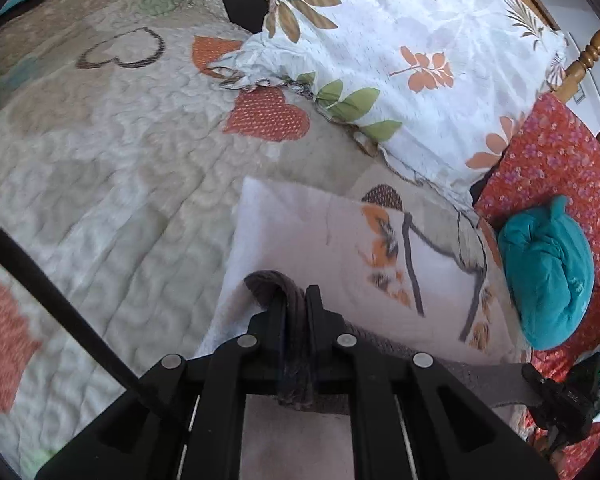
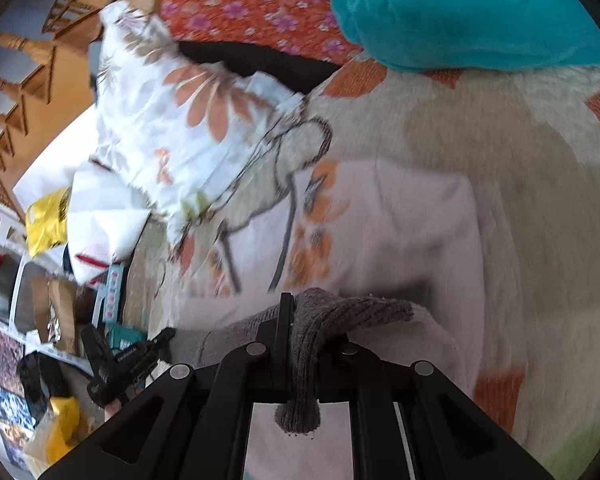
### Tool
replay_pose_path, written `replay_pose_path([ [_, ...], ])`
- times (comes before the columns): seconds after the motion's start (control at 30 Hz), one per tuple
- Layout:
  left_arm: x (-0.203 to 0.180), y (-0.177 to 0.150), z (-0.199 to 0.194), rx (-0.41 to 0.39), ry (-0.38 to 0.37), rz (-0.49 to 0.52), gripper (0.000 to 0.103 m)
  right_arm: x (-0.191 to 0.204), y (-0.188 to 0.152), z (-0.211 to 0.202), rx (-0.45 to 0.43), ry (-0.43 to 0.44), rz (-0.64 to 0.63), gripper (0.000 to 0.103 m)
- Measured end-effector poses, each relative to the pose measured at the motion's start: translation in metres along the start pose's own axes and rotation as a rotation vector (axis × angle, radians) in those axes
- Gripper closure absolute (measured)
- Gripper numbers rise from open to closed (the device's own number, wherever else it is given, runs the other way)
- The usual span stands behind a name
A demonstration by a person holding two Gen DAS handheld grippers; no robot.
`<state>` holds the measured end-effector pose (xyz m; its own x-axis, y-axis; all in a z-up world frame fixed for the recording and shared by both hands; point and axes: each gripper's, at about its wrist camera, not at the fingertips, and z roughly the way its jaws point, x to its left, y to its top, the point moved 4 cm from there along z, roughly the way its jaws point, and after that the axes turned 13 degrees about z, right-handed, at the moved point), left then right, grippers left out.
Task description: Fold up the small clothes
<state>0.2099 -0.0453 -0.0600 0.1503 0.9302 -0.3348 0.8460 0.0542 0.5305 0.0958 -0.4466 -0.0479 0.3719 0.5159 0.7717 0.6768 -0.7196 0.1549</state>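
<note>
Fingers of the left gripper [image 1: 296, 300] are pinched tight on a grey ribbed hem, and those of the right gripper [image 2: 312, 308] are clamped just as closely on another part of the same grey band, so that both hands hold one edge of a small white garment [image 1: 320, 240] printed with orange and dark shapes. It hangs slack from the two grips, its body draped forward over the quilted bedspread [image 1: 120, 168], a cream cover patterned with orange and brown hearts. By the look of it, the step in hand is carrying the held edge across for a fold; the next move calls for lowering that edge evenly onto the rest of the cloth, keeping the band taut between the hands, before either grip lets go. Beyond the garment, at the far side, lies a white floral pillow [image 1: 420, 60], with a teal bundle [image 1: 548, 276] on a red flowered cloth [image 1: 560, 160] to the right. A turned wooden bedstead [image 1: 588, 56] shows at the far right, and the right wrist view catches boxes and bags in the room at its left edge.
</note>
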Motion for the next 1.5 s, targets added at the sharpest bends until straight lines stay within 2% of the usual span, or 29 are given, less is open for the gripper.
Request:
replay_pose_path([
  [0.1,0.002,0.012,0.014,-0.003,0.010,0.006,0.094,-0.001,0.015,0.019,-0.010,-0.032,-0.022,0.094],
  [0.13,0.004,0.016,0.016,-0.016,0.021,0.004,0.092,0.000,0.018,0.028,-0.020,-0.068,-0.054,0.094],
  [0.2,0.011,0.022,0.018,-0.042,0.040,-0.007,0.077,0.001,0.019,0.040,-0.019,-0.103,-0.101,0.090],
  [0.23,0.015,0.024,0.017,-0.049,0.048,-0.020,0.062,0.002,0.019,0.044,-0.019,-0.114,-0.116,0.086],
  [0.27,0.019,0.025,0.016,-0.056,0.053,-0.040,0.055,0.003,0.019,0.046,-0.025,-0.121,-0.126,0.072],
  [0.3,0.024,0.024,0.016,-0.057,0.054,-0.066,0.053,0.004,0.019,0.046,-0.039,-0.121,-0.137,0.058],
  [0.37,0.028,0.024,0.016,-0.039,0.043,-0.089,0.053,0.009,0.021,0.039,-0.076,-0.124,-0.160,0.044],
  [0.4,0.029,0.023,0.014,-0.028,0.044,-0.087,0.052,0.011,0.023,0.033,-0.102,-0.130,-0.168,0.040],
  [0.53,0.025,0.018,-0.001,-0.022,0.079,-0.032,0.052,0.017,0.027,0.009,-0.162,-0.137,-0.169,0.039],
  [0.6,0.020,0.012,-0.010,-0.019,0.106,0.022,0.046,0.020,0.022,0.004,-0.160,-0.144,-0.180,0.039],
  [0.7,0.015,-0.004,-0.021,0.013,0.164,0.115,0.041,0.026,0.003,0.007,-0.111,-0.160,-0.224,0.039],
  [0.77,0.012,-0.021,-0.024,0.057,0.173,0.176,0.037,0.030,-0.015,0.015,-0.057,-0.163,-0.261,0.040],
  [0.83,0.011,-0.039,-0.023,0.109,0.187,0.233,0.036,0.031,-0.041,0.024,0.015,-0.171,-0.312,0.050],
  [0.87,0.013,-0.048,-0.022,0.135,0.214,0.258,0.036,0.030,-0.054,0.030,0.058,-0.174,-0.333,0.056],
  [0.93,0.022,-0.066,-0.019,0.210,0.327,0.312,0.031,0.024,-0.076,0.039,0.115,-0.205,-0.371,0.057],
  [1.0,0.034,-0.074,-0.031,0.201,0.356,0.286,0.029,0.020,-0.088,0.041,0.112,-0.267,-0.420,0.058],
  [1.07,0.048,-0.077,-0.050,0.205,0.461,0.242,0.030,0.015,-0.091,0.032,0.089,-0.329,-0.422,0.058],
  [1.1,0.054,-0.079,-0.064,0.187,0.484,0.210,0.030,0.011,-0.091,0.024,0.070,-0.372,-0.402,0.058],
  [1.17,0.061,-0.086,-0.092,0.151,0.481,0.139,0.030,0.007,-0.092,0.008,0.040,-0.404,-0.370,0.058],
  [1.2,0.060,-0.091,-0.109,0.128,0.457,0.096,0.030,0.007,-0.093,0.000,0.029,-0.398,-0.349,0.058],
  [1.27,0.051,-0.099,-0.139,0.070,0.431,0.059,0.030,0.006,-0.101,-0.018,0.010,-0.326,-0.307,0.057],
  [1.37,0.017,-0.112,-0.186,-0.044,0.476,0.088,0.029,0.011,-0.120,-0.023,0.029,-0.260,-0.317,0.057],
  [1.43,-0.010,-0.117,-0.211,-0.118,0.507,0.114,0.027,0.017,-0.138,-0.017,0.057,-0.254,-0.374,0.057],
  [1.5,-0.039,-0.122,-0.237,-0.204,0.556,0.137,0.023,0.022,-0.153,-0.014,0.040,-0.264,-0.450,0.057],
])
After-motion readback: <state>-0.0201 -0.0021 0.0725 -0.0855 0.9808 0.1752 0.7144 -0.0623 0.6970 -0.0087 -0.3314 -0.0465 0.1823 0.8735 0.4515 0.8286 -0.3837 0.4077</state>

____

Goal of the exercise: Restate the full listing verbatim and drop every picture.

Exercise response:
### Tool
replay_pose_path, written `replay_pose_path([ [_, ...], ])`
- times (comes before the columns): seconds after the motion's start (control at 30 Hz), one per tuple
- Layout:
  left_arm: x (-0.203 to 0.180), y (-0.177 to 0.150), z (-0.199 to 0.194), rx (-0.41 to 0.39), ry (-0.38 to 0.37), rz (-0.49 to 0.52), gripper (0.000 to 0.103 m)
  right_arm: x (-0.191 to 0.204), y (-0.188 to 0.152), z (-0.211 to 0.202), rx (-0.45 to 0.43), ry (-0.43 to 0.44), rz (-0.64 to 0.63), gripper (0.000 to 0.103 m)
- Measured end-effector poses, each relative to the pose measured at the motion's start: translation in metres along the start pose's own axes and rotation as a rotation vector (axis × angle, radians) in those axes
- Gripper closure absolute (measured)
- Gripper numbers rise from open to closed (the device's own number, wherever else it is given, runs the other way)
- The usual span stands behind a name
A demonstration by a person holding two Gen DAS handheld grippers; no robot.
`<state>` holds the measured end-effector pose (xyz m; its own x-axis, y-axis; all in a z-up world frame fixed for the recording and shared by both hands; point and axes: each gripper's, at about its wrist camera, not at the fingertips, and z roughly the way its jaws point, x to its left, y to its top, the point moved 4 cm from there along z, roughly the way its jaws point, and after that the axes turned 13 degrees about z, right-handed, at the moved point), left then right, grippers left out.
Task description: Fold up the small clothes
<state>0.2099 -0.0453 -0.0600 0.1503 0.9302 -0.3348 0.8460 0.0542 0.5305 0.0958 -0.4466 -0.0479 0.3719 0.5159 0.7717 0.6768 -0.7196 0.1549</state>
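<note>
Fingers of the left gripper [image 1: 296, 300] are pinched tight on a grey ribbed hem, and those of the right gripper [image 2: 312, 308] are clamped just as closely on another part of the same grey band, so that both hands hold one edge of a small white garment [image 1: 320, 240] printed with orange and dark shapes. It hangs slack from the two grips, its body draped forward over the quilted bedspread [image 1: 120, 168], a cream cover patterned with orange and brown hearts. By the look of it, the step in hand is carrying the held edge across for a fold; the next move calls for lowering that edge evenly onto the rest of the cloth, keeping the band taut between the hands, before either grip lets go. Beyond the garment, at the far side, lies a white floral pillow [image 1: 420, 60], with a teal bundle [image 1: 548, 276] on a red flowered cloth [image 1: 560, 160] to the right. A turned wooden bedstead [image 1: 588, 56] shows at the far right, and the right wrist view catches boxes and bags in the room at its left edge.
</note>
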Motion for the next 1.5 s, targets added at the sharpest bends until straight lines stay within 2% of the usual span, or 29 are given, less is open for the gripper.
Request:
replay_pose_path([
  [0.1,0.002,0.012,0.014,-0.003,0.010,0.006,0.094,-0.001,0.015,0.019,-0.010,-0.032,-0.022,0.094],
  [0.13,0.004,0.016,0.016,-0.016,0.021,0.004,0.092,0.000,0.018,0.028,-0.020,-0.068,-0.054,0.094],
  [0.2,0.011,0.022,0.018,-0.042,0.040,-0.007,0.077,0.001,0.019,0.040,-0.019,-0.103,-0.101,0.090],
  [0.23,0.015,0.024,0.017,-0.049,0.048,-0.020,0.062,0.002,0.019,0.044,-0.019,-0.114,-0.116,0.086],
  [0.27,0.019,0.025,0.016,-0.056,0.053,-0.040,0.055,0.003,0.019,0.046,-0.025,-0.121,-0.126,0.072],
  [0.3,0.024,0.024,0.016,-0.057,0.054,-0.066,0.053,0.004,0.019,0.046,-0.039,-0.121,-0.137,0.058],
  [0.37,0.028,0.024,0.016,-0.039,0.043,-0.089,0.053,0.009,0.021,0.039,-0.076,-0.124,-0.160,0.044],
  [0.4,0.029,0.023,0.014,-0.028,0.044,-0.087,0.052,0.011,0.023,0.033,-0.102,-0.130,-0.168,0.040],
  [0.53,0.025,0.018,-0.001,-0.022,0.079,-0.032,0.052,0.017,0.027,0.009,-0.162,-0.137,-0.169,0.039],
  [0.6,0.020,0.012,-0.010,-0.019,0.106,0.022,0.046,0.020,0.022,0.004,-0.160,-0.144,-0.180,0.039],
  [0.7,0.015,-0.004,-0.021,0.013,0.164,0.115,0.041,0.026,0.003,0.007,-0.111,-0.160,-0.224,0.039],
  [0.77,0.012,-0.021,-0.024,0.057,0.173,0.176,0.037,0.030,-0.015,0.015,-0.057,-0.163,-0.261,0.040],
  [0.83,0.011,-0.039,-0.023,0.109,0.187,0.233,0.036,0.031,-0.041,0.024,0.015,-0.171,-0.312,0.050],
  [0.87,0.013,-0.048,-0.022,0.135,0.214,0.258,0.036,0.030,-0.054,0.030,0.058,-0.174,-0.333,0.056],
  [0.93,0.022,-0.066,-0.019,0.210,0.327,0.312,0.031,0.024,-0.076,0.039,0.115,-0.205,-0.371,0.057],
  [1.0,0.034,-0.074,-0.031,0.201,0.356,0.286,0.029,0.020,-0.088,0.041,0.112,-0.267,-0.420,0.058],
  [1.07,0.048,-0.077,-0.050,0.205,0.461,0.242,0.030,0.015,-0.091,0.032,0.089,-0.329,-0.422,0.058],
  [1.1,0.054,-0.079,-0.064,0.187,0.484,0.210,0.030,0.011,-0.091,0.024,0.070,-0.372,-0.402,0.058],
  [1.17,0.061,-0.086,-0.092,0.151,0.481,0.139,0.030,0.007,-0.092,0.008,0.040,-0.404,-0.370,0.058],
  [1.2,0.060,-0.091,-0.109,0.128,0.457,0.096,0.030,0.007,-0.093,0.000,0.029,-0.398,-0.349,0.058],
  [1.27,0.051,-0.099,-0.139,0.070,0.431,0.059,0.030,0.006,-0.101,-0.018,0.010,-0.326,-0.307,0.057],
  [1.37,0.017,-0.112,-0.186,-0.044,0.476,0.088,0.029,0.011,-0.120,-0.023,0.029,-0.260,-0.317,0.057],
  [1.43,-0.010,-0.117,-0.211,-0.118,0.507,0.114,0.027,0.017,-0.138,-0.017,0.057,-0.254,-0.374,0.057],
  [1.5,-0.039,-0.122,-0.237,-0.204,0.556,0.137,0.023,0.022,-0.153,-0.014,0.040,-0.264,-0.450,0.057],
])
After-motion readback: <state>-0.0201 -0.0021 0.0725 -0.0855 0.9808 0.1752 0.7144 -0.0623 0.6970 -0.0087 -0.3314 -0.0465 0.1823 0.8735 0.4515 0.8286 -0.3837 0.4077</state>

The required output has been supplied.